YOU know when you watch Dynamo on the telly, and people's jaws drop?

Whether he's walking across the River Thames, making a £20 note appear inside a lightbulb or turning wallpaper into a flutter of live butterflies, the reaction is the same. Whether they're A-list celebrities, street children in India, or smart cookies in a New York club, onlookers seem genuinely spooked - like they have witnessed something not of this world.

And that's how I felt last night, watching the Bradford-born superstar illusionist disappear in front of our eyes. Literally a couple of seconds later he was standing in an upper circle of the auditorium, quite a distance from the stage. I have no idea how he did it. I felt my jaw drop and I couldn't find any words other than: "But how...he was just can that happen?"

And that's the beauty of the extraordinarily gifted Dynamo. You tell yourself that his remarkable illusions are down to skill, professionalism and the result of years of dedicated practice - but part of you is so bewildered you think it just has to be magic.

The illusionist ended his smash hit live tour - his first ever - in front of a home crowd at the First Direct Arena in Leeds.

It was an intimate show, with Dynamo re-creating the raw, urban feel of the street magic where it all began. There were no fancy gimmicks or props, no camera trickery; just the solitary star on stage, chatting to a packed audience as if he was shuffling cards on the streets of Bradford.

The show opened with a touching animated film tracing Dynamo's childhood on Delph Hill estate in Wyke where, as a bullied child, he sought escapism in comic books and magic tricks.
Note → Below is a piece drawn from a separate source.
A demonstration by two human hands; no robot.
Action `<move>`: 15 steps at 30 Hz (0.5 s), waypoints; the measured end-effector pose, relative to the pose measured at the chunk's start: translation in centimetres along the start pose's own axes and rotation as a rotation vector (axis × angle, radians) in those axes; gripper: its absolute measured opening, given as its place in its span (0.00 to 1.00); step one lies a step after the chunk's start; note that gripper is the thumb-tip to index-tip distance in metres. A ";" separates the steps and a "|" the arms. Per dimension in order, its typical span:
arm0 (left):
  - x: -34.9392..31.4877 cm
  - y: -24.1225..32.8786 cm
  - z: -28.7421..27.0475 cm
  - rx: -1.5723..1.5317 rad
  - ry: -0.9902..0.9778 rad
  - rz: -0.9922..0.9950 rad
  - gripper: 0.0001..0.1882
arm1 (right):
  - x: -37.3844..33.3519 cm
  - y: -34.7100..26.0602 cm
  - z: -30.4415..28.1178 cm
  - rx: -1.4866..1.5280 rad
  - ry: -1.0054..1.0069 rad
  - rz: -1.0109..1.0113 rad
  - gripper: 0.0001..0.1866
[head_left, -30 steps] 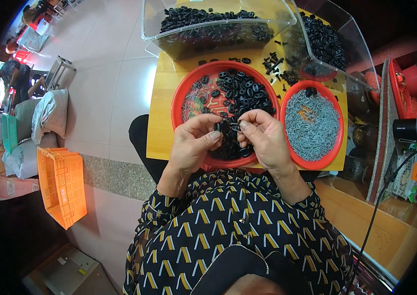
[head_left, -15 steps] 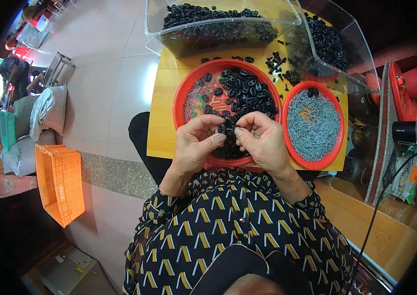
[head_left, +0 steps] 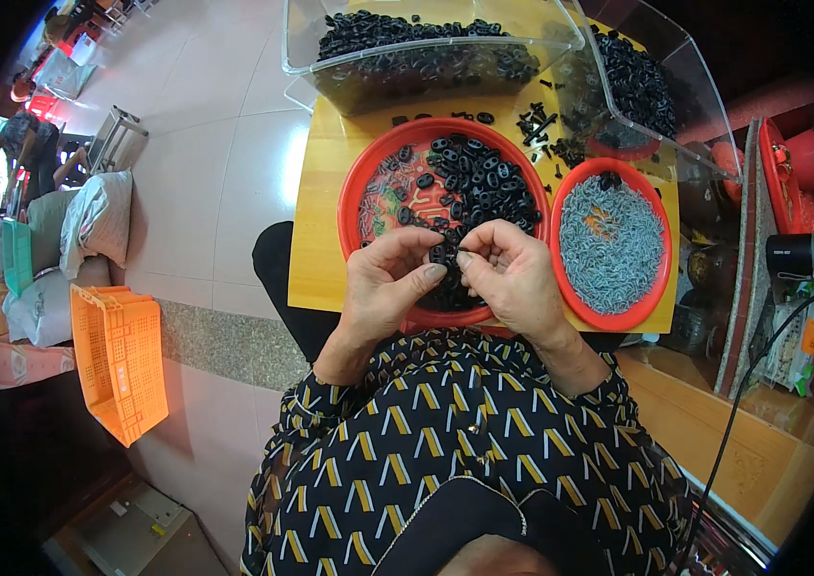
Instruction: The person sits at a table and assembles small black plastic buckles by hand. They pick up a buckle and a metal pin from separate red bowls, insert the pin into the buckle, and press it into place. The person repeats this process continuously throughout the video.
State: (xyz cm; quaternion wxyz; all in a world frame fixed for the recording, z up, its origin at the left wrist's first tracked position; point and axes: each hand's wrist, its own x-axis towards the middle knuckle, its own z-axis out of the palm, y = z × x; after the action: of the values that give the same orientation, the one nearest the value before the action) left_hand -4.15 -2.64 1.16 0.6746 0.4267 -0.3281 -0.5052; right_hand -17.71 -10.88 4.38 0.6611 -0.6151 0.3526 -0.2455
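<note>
Over the near side of a round red tray (head_left: 347,197), my left hand (head_left: 390,280) pinches a small black oval plastic piece (head_left: 438,253) between thumb and forefinger. My right hand (head_left: 514,276) is close beside it, thumb and fingertips pressed together. Something small and dark shows at those fingertips, too little of it to name. Beneath and beyond both hands, many loose black oval pieces (head_left: 495,180) with two holes lie in the tray, heaped toward its right. A smaller red tray (head_left: 661,274) of silvery screws (head_left: 609,254) stands right of my right hand.
Two clear plastic bins (head_left: 445,72) (head_left: 657,96) of black parts stand at the table's far side. Black bolt-shaped pieces (head_left: 537,125) lie loose on the yellow table (head_left: 316,259). An orange crate (head_left: 119,365) is on the floor at left. A dark cable (head_left: 729,422) runs down the right.
The fingertips of both hands have shifted slightly around the small parts. Less of the black oval piece stands out between them than before. The trays and bins are where they were.
</note>
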 end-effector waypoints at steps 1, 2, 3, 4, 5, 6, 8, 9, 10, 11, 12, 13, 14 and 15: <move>0.0 -0.1 0.0 0.000 0.002 -0.006 0.15 | 0.0 0.0 0.0 0.000 -0.002 -0.005 0.04; 0.0 -0.2 0.0 0.000 0.004 -0.013 0.15 | 0.0 0.1 0.1 -0.001 -0.004 -0.011 0.04; 0.0 -0.2 0.1 0.000 0.007 -0.020 0.15 | 0.1 0.1 0.1 -0.001 -0.007 -0.015 0.04; 0.0 -0.2 0.1 0.010 0.005 -0.022 0.15 | 0.0 0.0 0.1 0.013 -0.013 -0.004 0.04; 0.0 0.0 0.2 0.020 0.004 -0.025 0.15 | 0.0 -0.1 0.1 0.027 -0.019 0.007 0.03; 0.0 0.0 0.2 0.029 0.001 -0.028 0.15 | 0.0 -0.1 0.1 0.039 -0.024 0.018 0.03; -0.1 -0.2 0.1 0.029 -0.009 -0.027 0.15 | 0.0 -0.1 0.0 0.053 -0.030 0.030 0.03; 0.0 -0.3 0.0 0.029 -0.016 -0.027 0.16 | 0.0 -0.1 0.0 0.059 -0.031 0.036 0.03; 0.0 -0.4 0.1 0.025 -0.020 -0.024 0.16 | 0.0 0.0 0.0 0.051 -0.026 0.023 0.03; 0.1 -0.5 0.2 0.021 -0.024 -0.020 0.15 | 0.0 0.2 0.0 0.043 -0.021 0.011 0.03; 0.1 -0.4 0.3 0.020 -0.023 -0.016 0.15 | 0.0 0.3 0.1 0.036 -0.021 -0.002 0.04; 0.0 -0.4 0.2 0.017 -0.022 -0.022 0.15 | 0.0 0.3 0.0 0.037 -0.031 0.017 0.04; 0.0 -0.5 0.2 0.014 -0.022 -0.029 0.15 | 0.0 0.3 0.0 0.037 -0.041 0.036 0.04; 0.0 -0.5 0.1 0.010 -0.021 -0.034 0.15 | 0.0 0.3 -0.1 0.035 -0.050 0.054 0.04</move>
State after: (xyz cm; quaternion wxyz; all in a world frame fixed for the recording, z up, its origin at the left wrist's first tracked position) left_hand -4.49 -2.73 0.74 0.6602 0.4301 -0.3305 -0.5196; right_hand -17.80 -10.93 4.08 0.6869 -0.5995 0.3481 -0.2183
Reflecting on what drove him to succeed, he later spoke about being bullied and in particular one incident that has stayed with him. After he was taken by two older boys to a dam and thrown in the water, Dynamo - who was then Steven Frayne - decided that one day he would know how it felt to walk on water. And he did, as anyone who recalls his extraordinary stunt on the River Thames will know.

He also spoke with affection about his grandpa, who taught him card tricks and would perform mind-boggling illusions before casually wandering off, a style Dynamo adopted. He even paid homage to the Wyke Lion, the pub frequented by his grandparents where he no doubt tried on early card tricks on regulars.
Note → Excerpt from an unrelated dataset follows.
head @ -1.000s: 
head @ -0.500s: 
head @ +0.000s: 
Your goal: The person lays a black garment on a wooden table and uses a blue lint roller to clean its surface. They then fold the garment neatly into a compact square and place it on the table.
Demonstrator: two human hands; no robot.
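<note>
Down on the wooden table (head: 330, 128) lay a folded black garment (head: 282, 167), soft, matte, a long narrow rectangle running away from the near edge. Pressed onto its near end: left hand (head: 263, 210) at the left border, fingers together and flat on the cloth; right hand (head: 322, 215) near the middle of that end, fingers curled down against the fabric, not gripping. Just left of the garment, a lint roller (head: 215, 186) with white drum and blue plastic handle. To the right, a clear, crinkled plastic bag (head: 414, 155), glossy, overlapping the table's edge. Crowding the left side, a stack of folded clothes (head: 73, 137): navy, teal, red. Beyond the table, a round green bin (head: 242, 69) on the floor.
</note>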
I felt a surge of pride when a video montage dedicated to Dynamo's beloved "Gramps" included footage of him holding up a Telegraph & Argus article about his grandson when he was on the cusp of fame.
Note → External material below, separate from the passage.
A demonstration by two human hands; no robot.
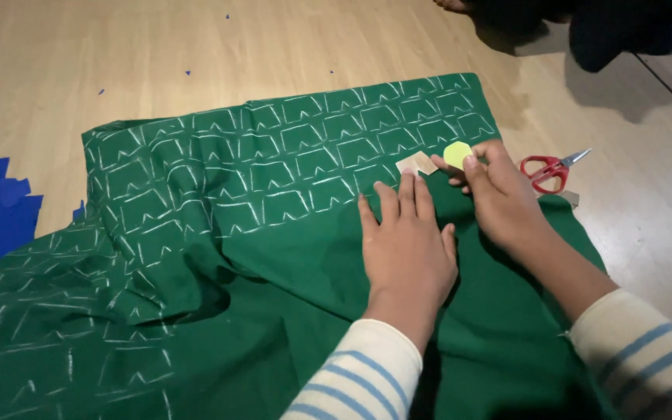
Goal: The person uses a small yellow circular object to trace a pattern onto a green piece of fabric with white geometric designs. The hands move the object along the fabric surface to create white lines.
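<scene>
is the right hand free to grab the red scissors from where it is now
Probably not straight away: the right hand pinches a yellow-green piece. The red scissors lie uncovered on the floor just beyond it, with nothing between.

The cloth (pixel 274 233) lies spread on the floor (pixel 118 54). On it, the left hand (pixel 406 241) rests flat, the right hand (pixel 499 194) just beside it. The scissors (pixel 550 171) lie on the floor, right of the cloth's edge.
</scene>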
I can't give too much away about Dynamo's live show, but if you like what you see on TV - and millions do - you'll love it. There's plenty of audience interaction - everyone in the audience was involved at one point - and he pulls off mind-reading, a baffling card trick and startling physical feats with ease, humour, warmth and the control of a seasoned professional.

The tour is called Seeing is Believing. And I believe.

* Dynamo is at the First Direct Arena, Leeds until Sunday.